Ishizawa T, Sadahiro S, Hosoi K, Tamai I, Terasaki T, Tsuji A
Meiji Seika Kaisha, Ltd., Pharmaceutical Research Center, Yokohama, Japan.
J Pharmacobiodyn. 1992 Sep;15(9):481-9. doi: 10.1248/bpb1978.15.481.
In order to clarify the mechanism of intestinal absorption of an antibiotic, fosfomycin (FOM), the uptakes of FOM by rabbit and human small intestinal brush-border membrane vesicles (BBMV) were studied. The initial uptake of FOM by BBMV at 15 s was saturable at a higher concentration of FOM. The kinetic parameters at 37 degrees C of the saturable uptake expressed by the Michaelis-Menten equation were Kt = 5.17 mM and Jmax = 3.88 nmol/15 s/mg protein for rabbits, and Kt = 4.03 mM and Jmax = 1.90 nmol/15 s/mg protein for humans. The most efficient uptake was observed in the presence of both inward-directed Na(+)- and H(+)-gradients in both mammals. The uptake of FOM was inhibited by inorganic phosphate, FOM glycol which is a degradation product of FOM in the gastric juice and specific inhibitors of phosphate transport such as arsenate and phosphonoacetic acid. These findings confirmed that FOM absorption from rabbit and human small intestines is associated with the phosphate transport system. These transport phenomena of FOM are in close agreement with those obtained previously in rat BBMV studies. Judging from the results obtained for three mammalian species, rat, rabbit and human, it was concluded that carrier-mediated transport via the phosphate transport system is a very important pathway of intestinal absorption of FOM.
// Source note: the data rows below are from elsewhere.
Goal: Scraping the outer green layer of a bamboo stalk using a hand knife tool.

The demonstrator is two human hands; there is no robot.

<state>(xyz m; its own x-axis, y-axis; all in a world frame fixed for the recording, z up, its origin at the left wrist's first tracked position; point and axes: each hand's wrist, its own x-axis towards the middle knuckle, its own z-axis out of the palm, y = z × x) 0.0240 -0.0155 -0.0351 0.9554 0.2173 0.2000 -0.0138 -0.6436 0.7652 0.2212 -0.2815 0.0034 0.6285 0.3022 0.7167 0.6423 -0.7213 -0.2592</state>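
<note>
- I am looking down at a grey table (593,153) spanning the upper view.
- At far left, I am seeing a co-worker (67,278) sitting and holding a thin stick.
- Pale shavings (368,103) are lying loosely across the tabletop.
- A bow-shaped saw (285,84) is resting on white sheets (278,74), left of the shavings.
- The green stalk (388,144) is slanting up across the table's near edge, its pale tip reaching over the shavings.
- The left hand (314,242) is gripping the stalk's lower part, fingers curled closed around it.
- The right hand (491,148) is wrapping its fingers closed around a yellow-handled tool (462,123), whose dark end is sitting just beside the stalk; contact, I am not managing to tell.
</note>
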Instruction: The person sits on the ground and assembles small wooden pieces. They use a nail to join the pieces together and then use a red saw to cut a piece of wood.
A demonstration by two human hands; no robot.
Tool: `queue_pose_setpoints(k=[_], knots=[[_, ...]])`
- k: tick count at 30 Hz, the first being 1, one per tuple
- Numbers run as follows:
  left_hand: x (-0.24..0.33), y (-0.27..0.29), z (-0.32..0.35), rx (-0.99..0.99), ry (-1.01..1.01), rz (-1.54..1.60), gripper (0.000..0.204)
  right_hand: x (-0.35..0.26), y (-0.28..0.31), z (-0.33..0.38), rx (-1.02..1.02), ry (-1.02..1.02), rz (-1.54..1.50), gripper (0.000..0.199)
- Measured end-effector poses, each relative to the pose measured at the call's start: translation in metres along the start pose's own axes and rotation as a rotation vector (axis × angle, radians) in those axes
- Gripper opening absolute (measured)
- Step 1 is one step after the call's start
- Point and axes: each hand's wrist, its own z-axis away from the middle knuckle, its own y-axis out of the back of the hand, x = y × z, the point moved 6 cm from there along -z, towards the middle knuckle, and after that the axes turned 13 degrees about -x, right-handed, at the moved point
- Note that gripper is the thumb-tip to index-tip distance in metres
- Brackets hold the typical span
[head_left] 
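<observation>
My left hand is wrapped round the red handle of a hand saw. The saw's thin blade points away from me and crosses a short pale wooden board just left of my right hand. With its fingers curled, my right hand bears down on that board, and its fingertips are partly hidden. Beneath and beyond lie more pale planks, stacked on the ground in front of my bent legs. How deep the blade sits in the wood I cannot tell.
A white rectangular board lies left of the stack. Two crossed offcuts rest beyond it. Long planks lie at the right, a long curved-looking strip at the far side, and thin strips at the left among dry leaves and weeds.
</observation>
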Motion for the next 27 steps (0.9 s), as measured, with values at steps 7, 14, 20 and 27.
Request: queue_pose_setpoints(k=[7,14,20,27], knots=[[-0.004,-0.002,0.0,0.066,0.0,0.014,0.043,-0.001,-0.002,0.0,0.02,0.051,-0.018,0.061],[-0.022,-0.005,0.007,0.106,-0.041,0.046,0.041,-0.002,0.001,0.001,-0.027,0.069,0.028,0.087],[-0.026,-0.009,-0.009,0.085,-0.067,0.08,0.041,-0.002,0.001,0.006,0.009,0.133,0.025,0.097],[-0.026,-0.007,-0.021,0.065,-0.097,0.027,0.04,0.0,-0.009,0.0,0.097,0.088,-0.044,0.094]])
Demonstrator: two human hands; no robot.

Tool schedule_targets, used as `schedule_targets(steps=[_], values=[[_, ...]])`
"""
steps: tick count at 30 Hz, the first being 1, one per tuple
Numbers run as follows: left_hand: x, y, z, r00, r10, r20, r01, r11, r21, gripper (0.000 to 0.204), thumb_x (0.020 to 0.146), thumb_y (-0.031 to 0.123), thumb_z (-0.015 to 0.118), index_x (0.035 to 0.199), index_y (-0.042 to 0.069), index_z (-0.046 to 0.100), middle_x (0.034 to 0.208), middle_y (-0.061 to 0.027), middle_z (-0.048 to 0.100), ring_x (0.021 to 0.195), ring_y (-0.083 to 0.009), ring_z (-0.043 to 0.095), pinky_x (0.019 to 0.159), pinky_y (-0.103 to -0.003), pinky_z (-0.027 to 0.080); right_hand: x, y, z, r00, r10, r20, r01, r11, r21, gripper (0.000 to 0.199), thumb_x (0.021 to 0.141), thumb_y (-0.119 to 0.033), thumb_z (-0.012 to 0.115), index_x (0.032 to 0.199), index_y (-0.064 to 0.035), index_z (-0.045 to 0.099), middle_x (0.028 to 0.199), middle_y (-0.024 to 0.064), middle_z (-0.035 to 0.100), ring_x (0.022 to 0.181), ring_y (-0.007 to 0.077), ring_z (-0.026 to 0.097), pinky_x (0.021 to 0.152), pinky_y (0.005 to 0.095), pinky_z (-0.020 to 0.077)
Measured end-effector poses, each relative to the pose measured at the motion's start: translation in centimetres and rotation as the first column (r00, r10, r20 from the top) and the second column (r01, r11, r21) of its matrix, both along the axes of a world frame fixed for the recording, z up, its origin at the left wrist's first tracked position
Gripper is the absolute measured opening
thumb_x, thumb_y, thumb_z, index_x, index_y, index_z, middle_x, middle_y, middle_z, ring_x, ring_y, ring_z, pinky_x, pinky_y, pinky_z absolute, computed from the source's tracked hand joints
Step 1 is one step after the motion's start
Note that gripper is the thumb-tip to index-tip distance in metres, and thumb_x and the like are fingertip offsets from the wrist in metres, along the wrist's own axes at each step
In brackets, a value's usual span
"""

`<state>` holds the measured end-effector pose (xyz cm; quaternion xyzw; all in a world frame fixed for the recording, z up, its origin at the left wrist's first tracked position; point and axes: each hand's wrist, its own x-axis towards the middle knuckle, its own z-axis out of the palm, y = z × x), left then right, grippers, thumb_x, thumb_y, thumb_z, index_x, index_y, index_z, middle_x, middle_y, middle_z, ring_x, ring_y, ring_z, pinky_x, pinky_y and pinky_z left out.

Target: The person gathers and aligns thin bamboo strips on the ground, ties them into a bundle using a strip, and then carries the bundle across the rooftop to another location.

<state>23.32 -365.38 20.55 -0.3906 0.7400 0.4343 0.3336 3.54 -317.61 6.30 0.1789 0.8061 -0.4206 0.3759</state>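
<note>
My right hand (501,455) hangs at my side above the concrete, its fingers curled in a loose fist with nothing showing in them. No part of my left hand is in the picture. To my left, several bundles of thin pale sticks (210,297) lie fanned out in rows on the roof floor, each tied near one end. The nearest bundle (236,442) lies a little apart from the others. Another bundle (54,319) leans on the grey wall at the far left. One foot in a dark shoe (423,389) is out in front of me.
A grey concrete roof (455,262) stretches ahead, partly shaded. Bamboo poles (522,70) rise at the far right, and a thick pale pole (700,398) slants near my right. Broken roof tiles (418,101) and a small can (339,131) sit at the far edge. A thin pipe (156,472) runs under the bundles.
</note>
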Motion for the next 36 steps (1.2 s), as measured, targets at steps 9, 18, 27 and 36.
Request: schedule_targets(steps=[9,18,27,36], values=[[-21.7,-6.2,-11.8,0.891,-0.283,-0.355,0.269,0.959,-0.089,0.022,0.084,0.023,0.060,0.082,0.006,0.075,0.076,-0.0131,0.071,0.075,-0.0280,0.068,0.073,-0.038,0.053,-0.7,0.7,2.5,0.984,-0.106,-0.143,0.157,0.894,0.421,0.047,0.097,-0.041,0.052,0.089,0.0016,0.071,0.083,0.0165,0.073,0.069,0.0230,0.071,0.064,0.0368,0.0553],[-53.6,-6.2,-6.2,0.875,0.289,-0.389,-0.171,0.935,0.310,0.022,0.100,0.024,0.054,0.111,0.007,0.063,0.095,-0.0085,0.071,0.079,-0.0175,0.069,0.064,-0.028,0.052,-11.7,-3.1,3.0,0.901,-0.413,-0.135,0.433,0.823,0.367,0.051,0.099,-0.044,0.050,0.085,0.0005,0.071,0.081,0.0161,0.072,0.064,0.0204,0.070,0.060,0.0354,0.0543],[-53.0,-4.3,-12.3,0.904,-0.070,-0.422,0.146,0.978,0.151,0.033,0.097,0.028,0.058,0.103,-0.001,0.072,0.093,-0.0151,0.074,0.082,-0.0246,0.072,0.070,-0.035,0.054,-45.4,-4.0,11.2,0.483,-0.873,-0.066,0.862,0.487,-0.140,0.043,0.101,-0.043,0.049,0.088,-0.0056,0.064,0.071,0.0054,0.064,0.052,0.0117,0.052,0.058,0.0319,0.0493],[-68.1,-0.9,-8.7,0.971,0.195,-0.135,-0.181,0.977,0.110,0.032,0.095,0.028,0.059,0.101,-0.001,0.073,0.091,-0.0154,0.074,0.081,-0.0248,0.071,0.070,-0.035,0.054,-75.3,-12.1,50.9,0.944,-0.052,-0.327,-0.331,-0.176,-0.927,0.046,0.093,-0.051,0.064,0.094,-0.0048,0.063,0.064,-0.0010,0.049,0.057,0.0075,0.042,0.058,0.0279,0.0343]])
为阐明抗生素磷霉素(FOM)的肠道吸收机制,研究了兔和人小肠刷状缘膜囊泡(BBMV)对FOM的摄取情况。在较高浓度的FOM下,BBMV在15秒时对FOM的初始摄取具有饱和性。用米氏方程表示的37℃下饱和摄取的动力学参数,兔的Kt = 5.17 mM,Jmax = 3.88 nmol/15秒/毫克蛋白质;人的Kt = 4.03 mM,Jmax = 1.90 nmol/15秒/毫克蛋白质。在两种哺乳动物中,当存在内向的Na⁺和H⁺梯度时,观察到最有效的摄取。FOM的摄取受到无机磷酸盐、FOM在胃液中的降解产物FOM二醇以及磷酸盐转运的特异性抑制剂如砷酸盐和膦酰乙酸的抑制。这些发现证实兔和人小肠对FOM的吸收与磷酸盐转运系统有关。FOM的这些转运现象与先前在大鼠BBMV研究中获得的结果密切一致。从大鼠、兔和人这三种哺乳动物获得的结果判断,得出结论:通过磷酸盐转运系统的载体介导转运是FOM肠道吸收的一个非常重要的途径。